BRIEF » Check every line of the data for the word "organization", and copy those that have it.

MATERIAL FOR THIS TASK »
━━━

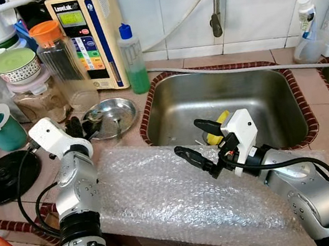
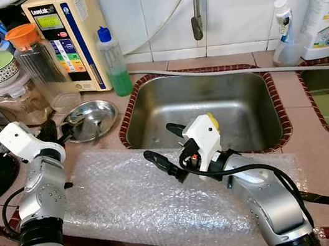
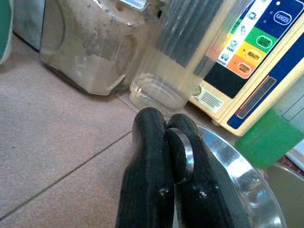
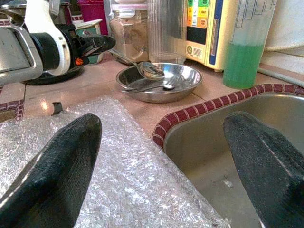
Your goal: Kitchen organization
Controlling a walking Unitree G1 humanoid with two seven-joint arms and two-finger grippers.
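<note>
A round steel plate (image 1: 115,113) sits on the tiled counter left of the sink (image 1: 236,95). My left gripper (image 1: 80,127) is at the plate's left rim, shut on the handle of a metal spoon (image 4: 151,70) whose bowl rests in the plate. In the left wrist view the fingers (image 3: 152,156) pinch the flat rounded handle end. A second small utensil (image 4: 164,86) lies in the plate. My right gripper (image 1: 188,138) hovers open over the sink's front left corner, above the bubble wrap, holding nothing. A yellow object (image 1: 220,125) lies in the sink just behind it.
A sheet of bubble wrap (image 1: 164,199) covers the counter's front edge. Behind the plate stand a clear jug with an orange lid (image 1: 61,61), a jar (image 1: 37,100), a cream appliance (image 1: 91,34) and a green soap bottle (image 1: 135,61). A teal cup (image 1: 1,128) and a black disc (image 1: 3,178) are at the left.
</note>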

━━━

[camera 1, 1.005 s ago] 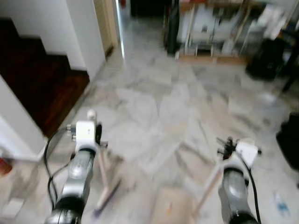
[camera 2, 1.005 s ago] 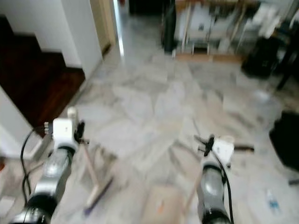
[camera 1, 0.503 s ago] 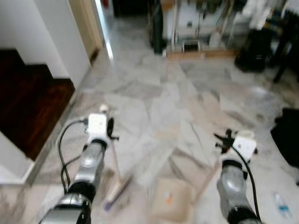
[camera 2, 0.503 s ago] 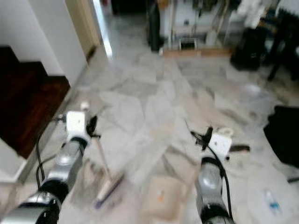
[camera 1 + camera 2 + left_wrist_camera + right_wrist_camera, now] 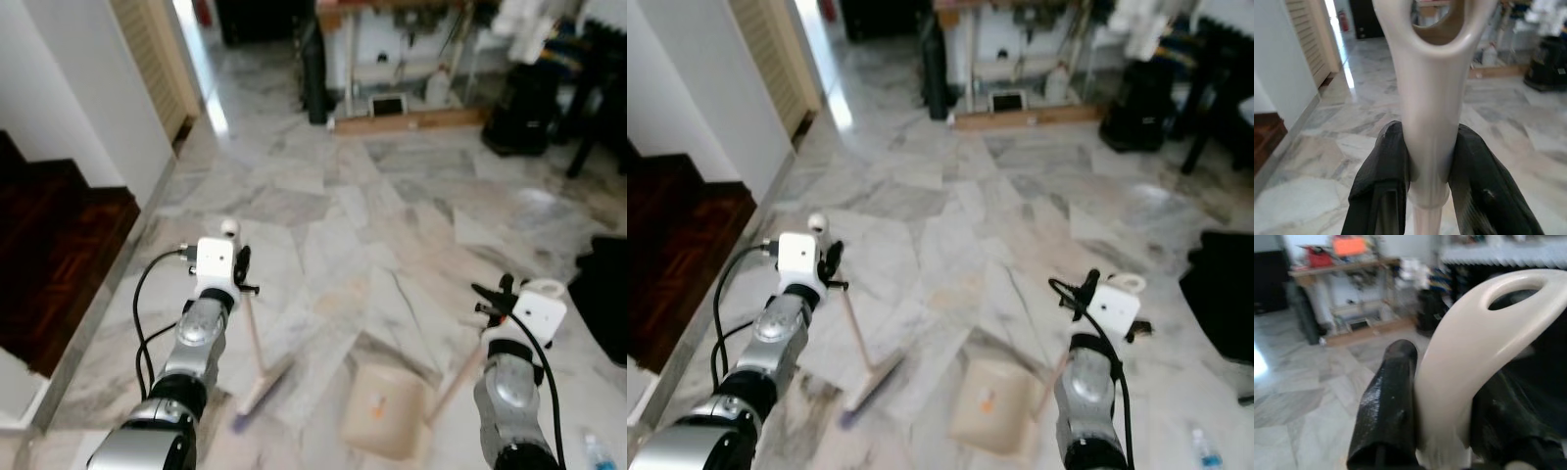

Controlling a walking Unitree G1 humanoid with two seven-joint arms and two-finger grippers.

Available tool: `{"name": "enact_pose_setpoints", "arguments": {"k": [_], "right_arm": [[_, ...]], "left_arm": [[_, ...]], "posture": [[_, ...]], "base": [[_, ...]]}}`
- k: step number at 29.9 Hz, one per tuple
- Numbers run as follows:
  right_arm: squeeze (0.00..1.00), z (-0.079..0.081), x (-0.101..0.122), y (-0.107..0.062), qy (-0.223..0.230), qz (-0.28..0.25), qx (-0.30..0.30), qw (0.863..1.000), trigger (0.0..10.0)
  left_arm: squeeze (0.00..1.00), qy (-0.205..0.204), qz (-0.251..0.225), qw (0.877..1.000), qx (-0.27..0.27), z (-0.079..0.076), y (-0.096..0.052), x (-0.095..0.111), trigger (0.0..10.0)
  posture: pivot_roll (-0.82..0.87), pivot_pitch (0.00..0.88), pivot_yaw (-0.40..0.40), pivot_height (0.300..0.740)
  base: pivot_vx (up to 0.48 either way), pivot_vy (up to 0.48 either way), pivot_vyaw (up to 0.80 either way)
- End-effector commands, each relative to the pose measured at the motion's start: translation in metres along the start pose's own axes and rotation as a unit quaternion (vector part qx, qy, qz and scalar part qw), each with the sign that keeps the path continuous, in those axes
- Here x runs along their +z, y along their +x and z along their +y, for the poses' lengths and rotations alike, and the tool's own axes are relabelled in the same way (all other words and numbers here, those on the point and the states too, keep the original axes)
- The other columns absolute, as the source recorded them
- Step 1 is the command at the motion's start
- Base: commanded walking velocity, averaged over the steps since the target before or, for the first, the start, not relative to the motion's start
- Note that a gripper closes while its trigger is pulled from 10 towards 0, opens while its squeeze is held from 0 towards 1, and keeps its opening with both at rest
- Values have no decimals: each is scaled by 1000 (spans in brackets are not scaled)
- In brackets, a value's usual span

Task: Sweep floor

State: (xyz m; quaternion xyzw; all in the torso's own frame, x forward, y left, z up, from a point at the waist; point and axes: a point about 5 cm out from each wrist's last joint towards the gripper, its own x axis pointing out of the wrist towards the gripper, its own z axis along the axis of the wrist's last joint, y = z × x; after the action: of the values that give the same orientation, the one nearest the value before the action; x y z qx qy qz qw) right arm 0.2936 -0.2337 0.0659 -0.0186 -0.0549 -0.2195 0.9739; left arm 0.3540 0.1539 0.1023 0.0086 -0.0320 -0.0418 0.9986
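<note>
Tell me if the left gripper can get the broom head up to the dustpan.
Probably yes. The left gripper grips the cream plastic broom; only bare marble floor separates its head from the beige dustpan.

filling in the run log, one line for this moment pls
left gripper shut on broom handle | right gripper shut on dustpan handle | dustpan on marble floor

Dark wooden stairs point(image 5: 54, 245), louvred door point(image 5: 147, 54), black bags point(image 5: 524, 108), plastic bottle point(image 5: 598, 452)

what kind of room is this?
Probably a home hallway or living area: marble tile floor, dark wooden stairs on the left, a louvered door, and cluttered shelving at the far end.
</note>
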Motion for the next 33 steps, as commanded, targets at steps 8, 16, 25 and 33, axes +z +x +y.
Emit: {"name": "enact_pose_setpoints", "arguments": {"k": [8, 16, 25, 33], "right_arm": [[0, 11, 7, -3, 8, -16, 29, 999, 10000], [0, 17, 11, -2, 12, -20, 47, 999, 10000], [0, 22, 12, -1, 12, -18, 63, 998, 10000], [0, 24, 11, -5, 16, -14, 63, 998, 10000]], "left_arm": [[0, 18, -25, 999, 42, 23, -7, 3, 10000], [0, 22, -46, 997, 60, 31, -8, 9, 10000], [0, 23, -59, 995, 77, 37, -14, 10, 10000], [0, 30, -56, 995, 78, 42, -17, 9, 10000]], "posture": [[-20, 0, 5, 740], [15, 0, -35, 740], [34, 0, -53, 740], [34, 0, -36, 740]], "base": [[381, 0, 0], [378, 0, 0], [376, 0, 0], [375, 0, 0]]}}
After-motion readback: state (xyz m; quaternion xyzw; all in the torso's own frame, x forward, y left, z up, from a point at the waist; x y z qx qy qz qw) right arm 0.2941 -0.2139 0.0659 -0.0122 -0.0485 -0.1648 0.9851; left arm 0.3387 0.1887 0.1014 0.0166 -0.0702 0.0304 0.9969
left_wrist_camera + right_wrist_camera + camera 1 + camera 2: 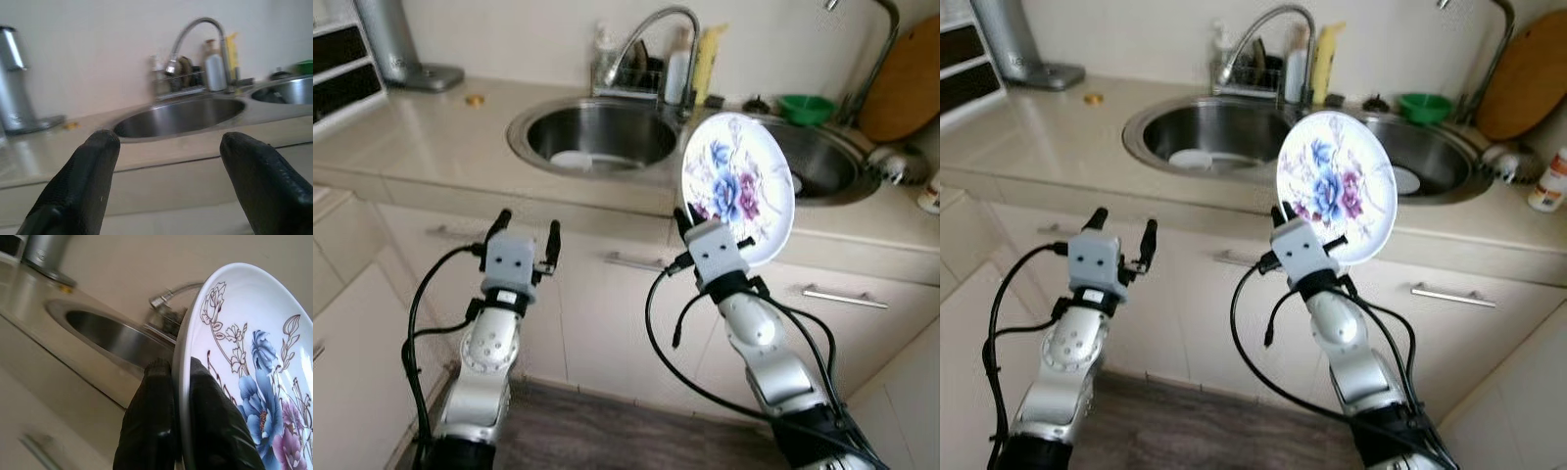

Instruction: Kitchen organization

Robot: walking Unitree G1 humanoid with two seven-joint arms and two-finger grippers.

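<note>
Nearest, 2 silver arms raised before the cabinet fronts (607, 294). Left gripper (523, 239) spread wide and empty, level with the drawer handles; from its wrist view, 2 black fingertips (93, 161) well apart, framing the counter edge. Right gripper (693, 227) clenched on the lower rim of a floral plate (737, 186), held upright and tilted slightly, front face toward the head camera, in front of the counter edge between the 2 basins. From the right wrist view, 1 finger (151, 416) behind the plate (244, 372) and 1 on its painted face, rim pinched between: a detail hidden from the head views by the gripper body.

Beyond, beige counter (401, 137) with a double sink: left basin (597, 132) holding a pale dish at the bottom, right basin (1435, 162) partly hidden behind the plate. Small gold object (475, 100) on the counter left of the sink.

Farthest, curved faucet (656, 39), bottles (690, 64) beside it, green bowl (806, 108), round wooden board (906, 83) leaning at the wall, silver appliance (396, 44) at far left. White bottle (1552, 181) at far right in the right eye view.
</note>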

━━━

WRITTEN SOLUTION »
Your goal: Kitchen organization
Instruction: Kitchen organization

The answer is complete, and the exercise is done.